**Description of the task:**
Type out the data below in its entirety, exactly as given.

(Data excerpts)
-- Opening Marker --
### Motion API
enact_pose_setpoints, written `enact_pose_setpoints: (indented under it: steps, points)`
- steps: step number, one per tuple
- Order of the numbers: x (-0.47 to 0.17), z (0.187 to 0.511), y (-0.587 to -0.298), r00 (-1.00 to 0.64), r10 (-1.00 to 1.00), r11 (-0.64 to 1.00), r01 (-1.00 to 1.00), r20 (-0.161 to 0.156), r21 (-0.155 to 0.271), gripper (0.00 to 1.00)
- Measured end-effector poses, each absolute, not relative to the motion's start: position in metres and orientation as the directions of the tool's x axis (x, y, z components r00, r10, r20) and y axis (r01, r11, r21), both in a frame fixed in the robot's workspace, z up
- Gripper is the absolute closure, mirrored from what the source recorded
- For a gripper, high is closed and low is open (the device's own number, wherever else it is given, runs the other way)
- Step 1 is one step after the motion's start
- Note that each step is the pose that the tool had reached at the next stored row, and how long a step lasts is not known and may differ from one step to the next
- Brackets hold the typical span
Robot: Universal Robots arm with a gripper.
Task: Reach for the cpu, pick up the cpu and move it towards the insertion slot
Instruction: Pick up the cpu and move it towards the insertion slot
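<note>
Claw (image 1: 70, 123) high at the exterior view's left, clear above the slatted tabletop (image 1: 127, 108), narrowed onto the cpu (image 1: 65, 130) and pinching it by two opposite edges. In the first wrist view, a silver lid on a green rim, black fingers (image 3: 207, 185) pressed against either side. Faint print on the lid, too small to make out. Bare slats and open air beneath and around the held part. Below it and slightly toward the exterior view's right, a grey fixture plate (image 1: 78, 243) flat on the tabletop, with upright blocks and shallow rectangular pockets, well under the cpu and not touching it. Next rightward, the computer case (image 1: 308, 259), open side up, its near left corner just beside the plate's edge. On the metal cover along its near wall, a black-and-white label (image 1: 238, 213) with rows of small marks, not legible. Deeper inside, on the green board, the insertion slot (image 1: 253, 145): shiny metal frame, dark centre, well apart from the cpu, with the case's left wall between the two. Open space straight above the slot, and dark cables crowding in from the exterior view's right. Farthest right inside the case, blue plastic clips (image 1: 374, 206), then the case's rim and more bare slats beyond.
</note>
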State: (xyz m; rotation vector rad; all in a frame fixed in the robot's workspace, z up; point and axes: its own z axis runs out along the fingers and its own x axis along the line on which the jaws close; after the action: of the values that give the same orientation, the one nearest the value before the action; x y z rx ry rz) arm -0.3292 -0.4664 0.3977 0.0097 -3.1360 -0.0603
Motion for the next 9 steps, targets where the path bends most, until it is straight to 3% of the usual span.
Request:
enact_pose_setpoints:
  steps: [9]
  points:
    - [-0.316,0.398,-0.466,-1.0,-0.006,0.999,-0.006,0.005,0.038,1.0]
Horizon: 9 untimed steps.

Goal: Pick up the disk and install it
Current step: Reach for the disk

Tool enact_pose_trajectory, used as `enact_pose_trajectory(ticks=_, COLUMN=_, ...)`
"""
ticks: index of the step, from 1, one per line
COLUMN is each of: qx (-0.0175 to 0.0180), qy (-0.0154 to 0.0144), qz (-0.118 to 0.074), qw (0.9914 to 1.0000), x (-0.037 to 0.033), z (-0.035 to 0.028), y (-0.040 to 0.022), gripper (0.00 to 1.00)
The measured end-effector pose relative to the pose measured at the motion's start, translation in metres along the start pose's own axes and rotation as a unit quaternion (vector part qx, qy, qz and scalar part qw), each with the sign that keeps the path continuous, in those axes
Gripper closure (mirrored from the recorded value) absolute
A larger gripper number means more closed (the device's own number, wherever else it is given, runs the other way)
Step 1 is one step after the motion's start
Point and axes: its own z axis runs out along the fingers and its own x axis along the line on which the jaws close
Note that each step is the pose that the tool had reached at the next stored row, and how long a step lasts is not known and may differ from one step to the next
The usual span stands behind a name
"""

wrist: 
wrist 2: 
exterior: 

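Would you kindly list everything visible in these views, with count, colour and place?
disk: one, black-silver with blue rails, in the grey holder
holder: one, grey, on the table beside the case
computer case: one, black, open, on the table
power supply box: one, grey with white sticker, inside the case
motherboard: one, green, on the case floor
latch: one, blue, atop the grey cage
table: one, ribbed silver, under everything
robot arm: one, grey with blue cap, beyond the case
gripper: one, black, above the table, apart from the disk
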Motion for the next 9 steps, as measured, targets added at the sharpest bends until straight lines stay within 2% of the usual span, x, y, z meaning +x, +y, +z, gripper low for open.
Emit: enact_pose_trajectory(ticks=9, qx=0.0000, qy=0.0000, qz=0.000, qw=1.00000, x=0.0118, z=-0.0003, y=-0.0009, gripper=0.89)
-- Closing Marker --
**Response area:**
### Motion API
enact_pose_setpoints, written `enact_pose_setpoints: (indented under it: steps, points)`
- steps: step number, one per tuple
- Order of the numbers: x (-0.47 to 0.17), z (0.187 to 0.511), y (-0.587 to -0.298), r00 (-1.00 to 0.64), r10 (-1.00 to 1.00), r11 (-0.64 to 1.00), r01 (-1.00 to 1.00), r20 (-0.161 to 0.156), r21 (-0.155 to 0.271), gripper (0.00 to 1.00)
- Measured end-effector poses, each absolute, not relative to the motion's start: position in metres and orientation as the directions of the tool's x axis (x, y, z components r00, r10, r20) and y axis (r01, r11, r21), both in a frame fixed in the robot's workspace, z up
- Gripper is the absolute closure, mirrored from what the source recorded
- For a gripper, high is closed and low is open (the device's own number, wherever else it is given, runs the other way)
- Step 1 is one step after the motion's start
- Note that each step is the pose that the tool had reached at the next stored row, and how long a step lasts is not known and may differ from one step to the next
- Brackets hold the typical span
Robot: Universal Robots arm with a gripper.
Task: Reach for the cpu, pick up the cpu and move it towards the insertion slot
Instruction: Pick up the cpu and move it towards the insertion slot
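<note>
Claw (image 1: 70, 123) high at the exterior view's left, clear above the slatted tabletop (image 1: 127, 108), narrowed onto the cpu (image 1: 65, 130) and pinching it by two opposite edges. In the first wrist view, a silver lid on a green rim, black fingers (image 3: 207, 185) pressed against either side. Faint print on the lid, too small to make out. Bare slats and open air beneath and around the held part. Below it and slightly toward the exterior view's right, a grey fixture plate (image 1: 78, 243) flat on the tabletop, with upright blocks and shallow rectangular pockets, well under the cpu and not touching it. Next rightward, the computer case (image 1: 308, 259), open side up, its near left corner just beside the plate's edge. On the metal cover along its near wall, a black-and-white label (image 1: 238, 213) with rows of small marks, not legible. Deeper inside, on the green board, the insertion slot (image 1: 253, 145): shiny metal frame, dark centre, well apart from the cpu, with the case's left wall between the two. Open space straight above the slot, and dark cables crowding in from the exterior view's right. Farthest right inside the case, blue plastic clips (image 1: 374, 206), then the case's rim and more bare slats beyond.
</note>
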State: (xyz m; rotation vector rad; all in a frame fixed in the robot's workspace, z up; point and axes: its own z axis runs out along the fingers and its own x axis along the line on which the jaws close; after the action: of the values that give the same orientation, the one nearest the value before the action; x y z rx ry rz) arm -0.3292 -0.4664 0.3977 0.0097 -3.1360 -0.0603
Motion for the next 9 steps, targets where the path bends most, until it is straight to 3% of the usual span.
Request:
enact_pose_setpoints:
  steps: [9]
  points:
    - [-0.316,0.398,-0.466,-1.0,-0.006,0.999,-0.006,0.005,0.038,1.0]
Horizon: 9 untimed steps.

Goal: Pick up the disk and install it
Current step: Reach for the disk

Tool enact_pose_trajectory, used as `enact_pose_trajectory(ticks=_, COLUMN=_, ...)`
"""
ticks: index of the step, from 1, one per line
COLUMN is each of: qx (-0.0175 to 0.0180), qy (-0.0154 to 0.0144), qz (-0.118 to 0.074), qw (0.9914 to 1.0000), x (-0.037 to 0.033), z (-0.035 to 0.028), y (-0.040 to 0.022), gripper (0.00 to 1.00)
The measured end-effector pose relative to the pose measured at the motion's start, translation in metres along the start pose's own axes and rotation as a unit quaternion (vector part qx, qy, qz and scalar part qw), each with the sign that keeps the path continuous, in those axes
Gripper closure (mirrored from the recorded value) absolute
A larger gripper number means more closed (the device's own number, wherever else it is given, runs the other way)
Step 1 is one step after the motion's start
Point and axes: its own z axis runs out along the fingers and its own x axis along the line on which the jaws close
Note that each step is the pose that the tool had reached at the next stored row, and how long a step lasts is not known and may differ from one step to the next
The usual span stands behind a name
"""

wrist: 
wrist 2: 
exterior: 

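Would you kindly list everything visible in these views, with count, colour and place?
disk: one, black-silver with blue rails, in the grey holder
holder: one, grey, on the table beside the case
computer case: one, black, open, on the table
power supply box: one, grey with white sticker, inside the case
motherboard: one, green, on the case floor
latch: one, blue, atop the grey cage
table: one, ribbed silver, under everything
robot arm: one, grey with blue cap, beyond the case
gripper: one, black, above the table, apart from the disk
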Motion for the next 9 steps, as measured, targets added at the sharpest bends until straight lines stay within 2% of the usual span, x, y, z meaning +x, +y, +z, gripper low for open.
Emit: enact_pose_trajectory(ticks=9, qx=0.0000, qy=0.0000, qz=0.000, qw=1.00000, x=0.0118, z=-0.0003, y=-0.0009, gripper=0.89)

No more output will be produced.